Constitucionalidade e âmbito de incidência da Lei 13.608/2018

Pela sua natureza, o whistleblowing não pode se sujeitar a eventual interpretação extensiva acerca da vedação de anonimato (Constituição Federal/ CF, art. 5º, IV), haja vista essa vedação dizer respeito à liberdade de expressão e não à notícia crime ou mesmo à indicação de provas relacionadas com crime ou ilícito disciplinar, encontrando-se sob a égide de regulação dos meios ou instrumentos de captação de provas, sujeitos à restrição apenas em relação à utilização de meios lícitos (CF, art. 5º, LVI), e não à necessidade de identificação do eventual informante.
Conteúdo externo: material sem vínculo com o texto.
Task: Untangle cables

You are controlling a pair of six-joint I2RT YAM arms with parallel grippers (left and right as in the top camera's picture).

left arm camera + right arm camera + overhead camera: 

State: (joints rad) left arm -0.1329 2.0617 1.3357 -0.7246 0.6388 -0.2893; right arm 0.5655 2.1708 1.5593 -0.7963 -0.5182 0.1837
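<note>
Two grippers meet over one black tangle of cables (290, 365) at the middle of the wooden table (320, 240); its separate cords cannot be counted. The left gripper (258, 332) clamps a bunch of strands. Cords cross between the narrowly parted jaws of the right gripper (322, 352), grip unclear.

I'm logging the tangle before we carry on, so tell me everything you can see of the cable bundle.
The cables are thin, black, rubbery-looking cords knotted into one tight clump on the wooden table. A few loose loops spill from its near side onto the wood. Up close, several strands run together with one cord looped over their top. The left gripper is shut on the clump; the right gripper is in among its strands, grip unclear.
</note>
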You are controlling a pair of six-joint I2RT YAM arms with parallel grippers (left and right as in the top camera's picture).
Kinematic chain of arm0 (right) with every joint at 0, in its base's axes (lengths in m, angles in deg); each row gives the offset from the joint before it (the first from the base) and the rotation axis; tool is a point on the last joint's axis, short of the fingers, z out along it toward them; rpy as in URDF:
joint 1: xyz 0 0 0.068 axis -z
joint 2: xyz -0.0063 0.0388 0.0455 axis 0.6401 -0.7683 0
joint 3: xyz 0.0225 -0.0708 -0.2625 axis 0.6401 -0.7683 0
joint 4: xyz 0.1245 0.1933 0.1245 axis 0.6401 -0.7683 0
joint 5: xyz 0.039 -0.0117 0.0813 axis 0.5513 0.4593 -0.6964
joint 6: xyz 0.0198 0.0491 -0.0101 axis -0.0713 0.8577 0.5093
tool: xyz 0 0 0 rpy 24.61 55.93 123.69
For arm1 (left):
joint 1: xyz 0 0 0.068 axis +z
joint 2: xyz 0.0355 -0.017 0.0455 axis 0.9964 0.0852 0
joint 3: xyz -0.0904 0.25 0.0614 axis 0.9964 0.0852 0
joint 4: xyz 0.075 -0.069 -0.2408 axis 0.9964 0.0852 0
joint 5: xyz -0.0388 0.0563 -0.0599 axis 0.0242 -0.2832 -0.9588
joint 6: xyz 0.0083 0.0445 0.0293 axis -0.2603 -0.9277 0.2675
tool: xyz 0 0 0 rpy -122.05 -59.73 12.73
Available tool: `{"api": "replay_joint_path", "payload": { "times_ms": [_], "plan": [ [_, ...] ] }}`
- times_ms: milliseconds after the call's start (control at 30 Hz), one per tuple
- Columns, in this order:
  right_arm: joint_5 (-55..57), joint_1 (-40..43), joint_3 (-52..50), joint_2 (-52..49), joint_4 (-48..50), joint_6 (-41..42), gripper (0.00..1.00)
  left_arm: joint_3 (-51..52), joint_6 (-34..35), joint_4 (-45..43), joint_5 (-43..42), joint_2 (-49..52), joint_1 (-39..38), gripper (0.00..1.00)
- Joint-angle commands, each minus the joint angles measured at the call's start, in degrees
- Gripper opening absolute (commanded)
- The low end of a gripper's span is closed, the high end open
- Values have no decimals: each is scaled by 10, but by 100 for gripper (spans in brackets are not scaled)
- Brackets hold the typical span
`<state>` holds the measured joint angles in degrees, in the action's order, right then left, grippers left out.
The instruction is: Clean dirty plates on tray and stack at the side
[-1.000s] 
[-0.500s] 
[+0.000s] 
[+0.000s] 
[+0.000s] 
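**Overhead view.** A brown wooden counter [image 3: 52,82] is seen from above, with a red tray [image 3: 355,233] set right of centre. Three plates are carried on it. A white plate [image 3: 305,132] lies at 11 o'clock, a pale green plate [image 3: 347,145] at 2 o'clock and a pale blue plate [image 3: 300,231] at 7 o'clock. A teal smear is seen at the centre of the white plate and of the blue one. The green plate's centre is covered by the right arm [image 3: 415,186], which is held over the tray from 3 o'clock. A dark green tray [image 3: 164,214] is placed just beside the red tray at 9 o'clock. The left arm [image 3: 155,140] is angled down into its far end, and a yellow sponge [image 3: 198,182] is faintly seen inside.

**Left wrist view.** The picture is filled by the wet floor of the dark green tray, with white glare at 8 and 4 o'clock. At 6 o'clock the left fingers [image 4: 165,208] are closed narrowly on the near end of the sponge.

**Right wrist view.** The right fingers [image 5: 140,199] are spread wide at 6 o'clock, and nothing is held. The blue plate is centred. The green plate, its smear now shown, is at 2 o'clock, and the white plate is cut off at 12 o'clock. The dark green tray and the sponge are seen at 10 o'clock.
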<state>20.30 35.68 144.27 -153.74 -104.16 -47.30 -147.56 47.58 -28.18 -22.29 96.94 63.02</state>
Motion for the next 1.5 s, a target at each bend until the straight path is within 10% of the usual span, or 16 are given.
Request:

Aliás, até mesmo em relação à liberdade de expressão, em sua vertente da liberdade de imprensa, existe exceção à vedação do anonimato, decorrente da previsão de sigilo da fonte (CF, art. 5º, XIV).

A Lei nº 13.608/2018 não trata diretamente do direito individual à liberdade de expressão e não contém afronta à vedação constitucional ao anonimato, primeiramente porque essa vedação regra não é absoluta e sujeita a exceções, e principalmente porque o instituto denominado como “informante do bem”, pela sua natureza de fonte de indicação de meios de prova ou de meio de obtenção de prova, não é regulado pelo inciso IV do art. 5º da Constituição, mas sim pela regra geral de que todos os meios de prova são válidos para a investigação e formação dos órgãos destinatários, desde que obtidos por meio lícito (CF, art. 5º, LVI) e seja cumprida a recomendação de análise de razoabilidade contida na primeira parte do parágrafo único do art. 4º-A.

Considerações finais

A adoção do instituto conhecido como “informante do bem” pela ordem jurídica pátria, através da Lei 13.608/2008, harmoniza-se satisfatoriamente com a tendência internacional de enfrentamento à criminalidade organizada, notadamente àquela que atenta contra o interesse público por meio da apropriação ilícita de seus já escassos recursos.

Cumpre ressaltar que, apesar das controvérsias em torno da previsão de sigilo de identidade, relativamente à pessoa que reporta eventuais irregularidades descortinadas, não há violação ao mandamento constitucional previsto no art. 5º, inciso IV, da Lei Maior, o qual veda o anonimato em relação à liberdade de expressão e a livre manifestação do pensamento, não alcançando o instituto de whistleblowing, o qual possui a natureza fonte de indicação de prova ou de meio de obtenção de prova, estando, portanto, sujeito às regras aplicáveis às provas e não à liberdade de expressão, encontrando os seus limites na vedação constitucional à prova ilícita (CF, art. 5º LVI).

Notas______________________________

1 BRANDÃO, Nuno. “O whistleblowing no ordenamento jurídico português”. Revista do Ministério Público, Lisboa, 2020.

2 MACEDO, Cássio Rocha de. “Whistleblowing e Direito Penal: análise de uma política criminal de combate aos crimes econômicos fundada em agentes denunciantes”. Dissertação (Mestrado em Ciências Criminais) – Programa de Pós-Graduação em Ciências Criminais, Pontifícia Universidade Católica do Rio do Grande do Sul, Porto Alegre, 2018.

3 SOUZA, Sérgio Ricardo de. “Prova penal e tecnologia: novas técnicas e meios de investigação e captação de provas”. Curitiba: Juruá, 2020.